So we see, after all, that just like the toilet and fire and the stone club and the car and the stove, we actually design the interface to match the task. All that's left are these trivial quibbles over petty details. A waste of time. If we, as a species, never had another meeting or debate about interface design again, we'd be better off. When we perfect artificial intelligence so we can talk to the computer like it was the HAL 9000, we'll all adapt to that interface. Just like we did with the telephone - the button pad was an improvement over the rotary dial - but we had to wait until button-pad technology was perfected! After we did that, everybody went to buttons. No more rotary plastic dial. You see? Every one of us picks the right interface decision to the best of both common knowledge and present available technology at the time of design.

Closing exercises for the reader:

[A] Here is a B-2 Stealth Bomber, as seen from the cockpit:

Stealth bomber

and here is a tricycle:

tricycle

The interface on the Stealth Bomber appears to be many times less intuitive than the interface on the tricycle. Why do you think that is?

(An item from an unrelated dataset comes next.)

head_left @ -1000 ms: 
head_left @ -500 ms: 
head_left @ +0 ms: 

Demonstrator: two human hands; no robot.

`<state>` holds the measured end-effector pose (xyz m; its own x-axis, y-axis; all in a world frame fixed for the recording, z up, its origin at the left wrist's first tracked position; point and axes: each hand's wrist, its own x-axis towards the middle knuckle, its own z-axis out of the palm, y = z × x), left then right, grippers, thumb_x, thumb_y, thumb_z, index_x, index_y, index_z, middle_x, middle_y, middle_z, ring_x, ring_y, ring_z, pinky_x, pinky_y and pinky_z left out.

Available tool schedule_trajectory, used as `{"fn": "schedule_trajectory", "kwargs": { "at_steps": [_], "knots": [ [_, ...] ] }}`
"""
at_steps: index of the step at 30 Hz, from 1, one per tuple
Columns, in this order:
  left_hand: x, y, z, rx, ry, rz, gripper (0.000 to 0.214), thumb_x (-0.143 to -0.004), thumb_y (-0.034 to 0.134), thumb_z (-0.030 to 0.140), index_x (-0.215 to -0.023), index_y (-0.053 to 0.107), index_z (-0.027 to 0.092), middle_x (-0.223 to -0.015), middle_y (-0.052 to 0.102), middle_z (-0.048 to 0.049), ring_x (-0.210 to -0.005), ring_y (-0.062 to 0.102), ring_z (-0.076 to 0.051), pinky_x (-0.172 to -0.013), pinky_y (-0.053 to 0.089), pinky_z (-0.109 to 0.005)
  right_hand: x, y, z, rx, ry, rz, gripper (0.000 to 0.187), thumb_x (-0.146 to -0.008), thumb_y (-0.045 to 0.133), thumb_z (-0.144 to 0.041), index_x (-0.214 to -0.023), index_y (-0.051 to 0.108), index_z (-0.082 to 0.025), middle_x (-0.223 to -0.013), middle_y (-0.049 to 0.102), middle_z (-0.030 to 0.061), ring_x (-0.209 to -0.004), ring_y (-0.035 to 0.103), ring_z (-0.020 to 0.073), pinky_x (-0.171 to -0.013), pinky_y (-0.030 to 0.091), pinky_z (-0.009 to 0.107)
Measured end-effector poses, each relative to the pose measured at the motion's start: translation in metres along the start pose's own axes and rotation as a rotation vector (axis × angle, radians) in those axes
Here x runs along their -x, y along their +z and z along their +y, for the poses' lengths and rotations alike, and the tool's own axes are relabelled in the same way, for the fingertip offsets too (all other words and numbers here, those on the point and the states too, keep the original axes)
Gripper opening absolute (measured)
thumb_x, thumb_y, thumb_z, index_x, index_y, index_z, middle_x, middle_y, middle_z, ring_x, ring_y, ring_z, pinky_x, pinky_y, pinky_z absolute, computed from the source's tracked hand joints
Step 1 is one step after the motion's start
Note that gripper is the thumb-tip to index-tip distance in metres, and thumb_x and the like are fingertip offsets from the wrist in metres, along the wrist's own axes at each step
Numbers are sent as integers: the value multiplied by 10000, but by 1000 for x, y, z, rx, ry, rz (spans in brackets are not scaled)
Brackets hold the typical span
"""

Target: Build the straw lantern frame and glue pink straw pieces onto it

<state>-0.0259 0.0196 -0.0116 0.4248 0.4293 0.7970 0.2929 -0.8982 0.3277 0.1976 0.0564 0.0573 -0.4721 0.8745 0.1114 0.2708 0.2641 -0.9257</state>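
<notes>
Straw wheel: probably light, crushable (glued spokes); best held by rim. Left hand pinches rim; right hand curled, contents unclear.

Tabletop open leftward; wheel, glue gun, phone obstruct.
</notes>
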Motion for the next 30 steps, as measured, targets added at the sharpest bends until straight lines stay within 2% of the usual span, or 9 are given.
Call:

[B] Imagine that the keyboard hasn't been invented yet, and you have been tasked with its design on paper. Where will you put the keys? What purpose will all of the keys have? Now consider that our modern QWERTY keyboard layout is the most widespread around the world, and yet is based on considerations for the outdated manual typewriter. Given how important many people consider interface design to be, why hasn't the standard desktop computer keyboard layout ever changed? Why haven't new designs, such as DVORAK, seen wide adoption? Which is more intuitive, QUERTY or DVORAK?

[C] Consider all of the spoken human languages there are in the world. Which language is the most intuitive? Which one is the most intuitive one to read and write in?

[D] How many programming languages are there in the world? Can you think of any new ones coming up? Why do we need so many of them? Shouldn't we just pick the most intuitive one and use it for everything?

[E] With cosmetic surgery being all the rage, why don't men have their nipples removed?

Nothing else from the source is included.